Start of Block

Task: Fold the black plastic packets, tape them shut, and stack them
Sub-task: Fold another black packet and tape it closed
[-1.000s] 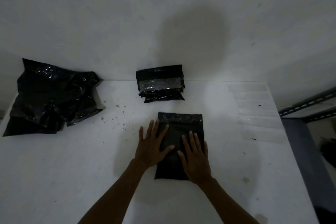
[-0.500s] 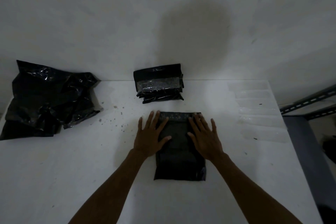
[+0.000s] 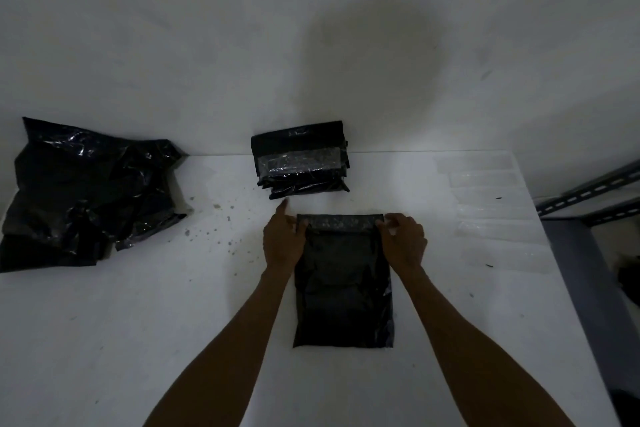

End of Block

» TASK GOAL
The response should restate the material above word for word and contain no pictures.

» RESULT FOR THIS EXERCISE
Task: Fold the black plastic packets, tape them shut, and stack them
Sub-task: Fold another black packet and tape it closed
[-1.000s] 
[-0.500s] 
[+0.000s] 

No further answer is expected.